### What you need to do
Find the lines below in which the string "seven" occurs. Copy each one.

### Excerpted data
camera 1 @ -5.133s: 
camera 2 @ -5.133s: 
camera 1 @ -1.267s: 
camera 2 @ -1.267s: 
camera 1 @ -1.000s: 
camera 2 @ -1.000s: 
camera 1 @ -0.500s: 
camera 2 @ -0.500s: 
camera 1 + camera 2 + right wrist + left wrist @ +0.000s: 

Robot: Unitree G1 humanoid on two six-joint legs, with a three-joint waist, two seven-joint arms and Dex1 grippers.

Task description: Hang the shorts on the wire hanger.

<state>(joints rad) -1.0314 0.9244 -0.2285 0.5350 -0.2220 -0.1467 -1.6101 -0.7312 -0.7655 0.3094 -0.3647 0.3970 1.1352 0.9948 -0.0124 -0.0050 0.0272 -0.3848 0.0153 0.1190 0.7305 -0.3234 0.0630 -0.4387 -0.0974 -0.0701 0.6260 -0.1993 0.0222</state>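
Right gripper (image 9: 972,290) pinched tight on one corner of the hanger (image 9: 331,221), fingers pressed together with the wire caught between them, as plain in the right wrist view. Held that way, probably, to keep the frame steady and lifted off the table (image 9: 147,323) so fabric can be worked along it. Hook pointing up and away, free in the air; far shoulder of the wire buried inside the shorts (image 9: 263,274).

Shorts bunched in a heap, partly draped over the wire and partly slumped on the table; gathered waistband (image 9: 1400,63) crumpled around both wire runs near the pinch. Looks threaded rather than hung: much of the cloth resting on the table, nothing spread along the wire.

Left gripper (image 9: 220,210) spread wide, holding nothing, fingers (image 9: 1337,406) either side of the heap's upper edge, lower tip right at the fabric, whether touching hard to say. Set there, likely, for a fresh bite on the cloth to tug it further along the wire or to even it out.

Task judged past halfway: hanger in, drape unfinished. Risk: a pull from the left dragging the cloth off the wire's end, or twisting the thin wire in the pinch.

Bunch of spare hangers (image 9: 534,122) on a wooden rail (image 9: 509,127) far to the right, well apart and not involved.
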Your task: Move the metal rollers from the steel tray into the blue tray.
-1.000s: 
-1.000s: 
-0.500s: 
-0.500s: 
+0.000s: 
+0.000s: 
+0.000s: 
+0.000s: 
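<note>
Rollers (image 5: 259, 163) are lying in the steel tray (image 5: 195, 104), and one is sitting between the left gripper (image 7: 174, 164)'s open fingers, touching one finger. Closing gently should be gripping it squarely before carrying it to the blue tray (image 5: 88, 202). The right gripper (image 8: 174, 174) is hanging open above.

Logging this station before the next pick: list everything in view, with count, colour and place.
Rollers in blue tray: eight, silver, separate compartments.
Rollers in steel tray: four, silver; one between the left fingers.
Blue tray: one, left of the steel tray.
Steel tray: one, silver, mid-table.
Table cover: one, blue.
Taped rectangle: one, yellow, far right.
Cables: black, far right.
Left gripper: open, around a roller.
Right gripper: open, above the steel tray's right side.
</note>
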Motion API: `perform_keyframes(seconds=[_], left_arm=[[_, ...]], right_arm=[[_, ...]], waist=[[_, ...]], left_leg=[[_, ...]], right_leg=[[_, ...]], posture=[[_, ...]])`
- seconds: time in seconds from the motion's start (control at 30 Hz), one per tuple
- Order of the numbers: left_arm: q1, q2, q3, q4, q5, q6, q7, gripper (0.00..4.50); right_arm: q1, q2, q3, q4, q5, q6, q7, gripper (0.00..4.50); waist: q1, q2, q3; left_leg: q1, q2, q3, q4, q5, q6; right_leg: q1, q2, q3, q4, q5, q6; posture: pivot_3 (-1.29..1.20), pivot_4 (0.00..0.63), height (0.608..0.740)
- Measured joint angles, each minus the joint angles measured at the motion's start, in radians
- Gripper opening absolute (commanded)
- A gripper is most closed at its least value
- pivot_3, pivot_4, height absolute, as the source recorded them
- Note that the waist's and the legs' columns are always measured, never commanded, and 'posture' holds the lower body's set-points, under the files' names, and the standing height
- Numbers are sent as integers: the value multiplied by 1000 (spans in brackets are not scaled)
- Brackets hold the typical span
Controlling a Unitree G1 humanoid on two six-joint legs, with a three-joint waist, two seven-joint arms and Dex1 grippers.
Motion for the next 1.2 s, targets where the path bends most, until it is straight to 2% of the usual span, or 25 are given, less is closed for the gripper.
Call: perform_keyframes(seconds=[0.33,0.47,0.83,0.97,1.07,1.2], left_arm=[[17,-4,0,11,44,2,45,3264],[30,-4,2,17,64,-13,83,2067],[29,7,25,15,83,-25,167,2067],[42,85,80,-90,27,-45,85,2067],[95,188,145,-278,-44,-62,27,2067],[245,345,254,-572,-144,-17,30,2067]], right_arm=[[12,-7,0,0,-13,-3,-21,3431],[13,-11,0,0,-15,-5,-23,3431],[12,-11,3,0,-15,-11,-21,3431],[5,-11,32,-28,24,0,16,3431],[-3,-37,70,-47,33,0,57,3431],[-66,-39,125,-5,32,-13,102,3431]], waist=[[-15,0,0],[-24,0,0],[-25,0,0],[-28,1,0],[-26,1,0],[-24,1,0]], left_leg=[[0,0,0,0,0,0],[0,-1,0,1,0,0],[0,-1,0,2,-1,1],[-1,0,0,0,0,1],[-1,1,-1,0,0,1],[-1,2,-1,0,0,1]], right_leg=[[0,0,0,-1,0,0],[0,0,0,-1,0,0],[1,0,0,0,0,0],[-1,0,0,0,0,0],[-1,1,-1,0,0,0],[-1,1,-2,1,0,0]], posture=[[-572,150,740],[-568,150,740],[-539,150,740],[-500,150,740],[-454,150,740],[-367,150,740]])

### Exercise solution
Robot: Unitree G1 humanoid on two six-joint legs, with a three-joint waist, two seven-joint arms and Dex1 grippers.
Controlling a Unitree G1 humanoid on two six-joint legs, with a three-joint waist, two seven-joint arms and Dex1 grippers.

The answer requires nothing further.